You cannot kill my faith with a semi automatic.

Layah Shagalow
4 min readOct 9, 2023

*Written on the eve of the New Zealand Mosque Shootings.

Religion is a complicated topic. Just writing that sentence feels like bracing for impact. My whole life has been bracing for impact. And absorbing the impact more times than I’d like to believe.

On Thursday night I did something I don’t usually do. I tried to back out of a conversation about my Judaism. It’s unusual for me, my religious observance is something I am proud of, something I define myself by. I’ve never backed down or bowed out of an opportunity to present myself as such. But that night something came over me and I just wanted to talk about anything else.

The topic of my religious observance came up in conversation with someone I consider to be a friend and mentor, someone I look up to. He recommended I attend a certain design workshop being held over a weekend. I explained that being an Orthodox Jew, my observance of Shabbat means that I miss almost all of these types of weekend events. I realized that it was the first time I had mentioned being religious and it was news to him.

This man is one of the most genuine, truly accepting, humans I know. I had no reason to fear judgement or backlash, he was even trying to give me guidance in how to advocate for more accessible opportunities. He was right there with me. But the more he suggested I advocate for myself and other Jewish designers in my situation, the more defensive and shut down I became. I started to picture the conversations. The rhetoric I’ve become so used to hearing. While religion is definitely a barrier to entry that needs to be accounted for, it is not as sexy a conversation as others around physical disabilities or other similar issues of inclusion and accessibility. Like I told my friend, there is a lot less tolerance for choices of spiritual practice that involve religion.

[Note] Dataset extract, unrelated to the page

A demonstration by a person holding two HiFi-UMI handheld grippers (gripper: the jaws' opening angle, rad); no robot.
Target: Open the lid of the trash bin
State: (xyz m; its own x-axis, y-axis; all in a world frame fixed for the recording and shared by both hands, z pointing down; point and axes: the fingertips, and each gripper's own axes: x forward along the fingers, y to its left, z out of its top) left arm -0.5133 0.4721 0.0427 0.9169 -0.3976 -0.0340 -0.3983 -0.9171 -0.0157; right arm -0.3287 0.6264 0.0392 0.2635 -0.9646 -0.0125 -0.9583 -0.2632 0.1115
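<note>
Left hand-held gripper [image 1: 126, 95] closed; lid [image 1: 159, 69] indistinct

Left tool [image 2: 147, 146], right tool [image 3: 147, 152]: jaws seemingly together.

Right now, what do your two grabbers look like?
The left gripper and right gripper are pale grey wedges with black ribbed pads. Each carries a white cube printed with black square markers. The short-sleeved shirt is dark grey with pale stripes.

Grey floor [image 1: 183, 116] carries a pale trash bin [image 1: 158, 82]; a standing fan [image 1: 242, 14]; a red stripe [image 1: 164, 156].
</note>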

Mostly, it’s a conversation I wanted to avoid because I am tired of being judged before being seen. I am tired of the stereotypes being projected onto me. Most people don’t realize I’m observant when they first meet me. Even though all the signs are there. I only wear skirts and you’ll find me in long sleeves even on the hottest summer days. I don’t shake hands with men and I can’t hang out from Friday night till after Shabbat ends on Saturday evening. I eat only Kosher food and my first name is Hebrew. But people look for familiarity in the people around them, so most of them miss the signs. It’s conflicting. On the one hand, I sometimes feel bad for not representing my Jewish-ness front and center, and on the other, sometimes it helps to be seen as one of the crowd. It gives me a chance to be seen for myself and not just as a projected stereotype. Then when people find out, they tend to reassess what they thought they knew about “people like me”. People who’ve made similar choices.

So I hadn’t spoken about it with my friend until now. And in a weird way telling him now felt a bit like coming out. I felt the fear of being judged and rejected. I felt the fear of it changing our friendship. I felt the need to defend myself. Not because of who he is, but because of the world we live in. He apologized when he sensed my discomfort, which made me feel even worse. I never want people to feel like they can’t talk to me about who I am. And afterwards I kicked myself for a reaction I didn’t know I had in me.

The next morning I woke up to the news that a white supremacist had killed 50 muslims in 2 mosques in New Zealand. Innocent people engaged in prayer, the most peaceful act on this earth, were gunned down in their most sacred space by a hateful racist. My heart broke. For those 50 muslims, for the 11 Jews killed in the same way in a Synagogue, just like the one I attended today, for the Sikhs in Wisconsin and the Christians in Charleston and anyone who has even seen their life abruptly slashed because of where they chose to pray. And I understood my reaction from the night before. Again, the world reinforced my reticence to talk about my religious choices. And I cried for all of us who suffer, from hatred, miseducation, racism, bigotry, anti-semitism, and any other form of marginalization or discrimination. For those of us who are forced to hide to survive.

But my religious choices are who I am. My Judaism is not just my choice, it is also my identity, my birthright and my history. My history is full of experiencing hate and evil and destruction at the hands of those who did not know us. My people have been systematically tortured and terminated throughout time. And yet we are still here, still proud. I am sorry that I was silent before, I am sorry that I thought I needed to hide. Because that is not the answer. So come, ask me, I want to help you learn. See me, not your biases. I am not afraid. You cannot kill my faith with your semi-automatic.

It has been 4 years since I wrote this piece and today I am choosing to publish it. Over 700 members of my family have been brutally murdered in Israel, the homeland of my people for thousands of years, in the largest single act of terror again Jews since the last day of holocaust. But with our faith in Gd, we have always survived, and with our faith in Gd we will continue to thrive. They may beat us and they may burn us, but they will never break us. Am Yisrael Chai.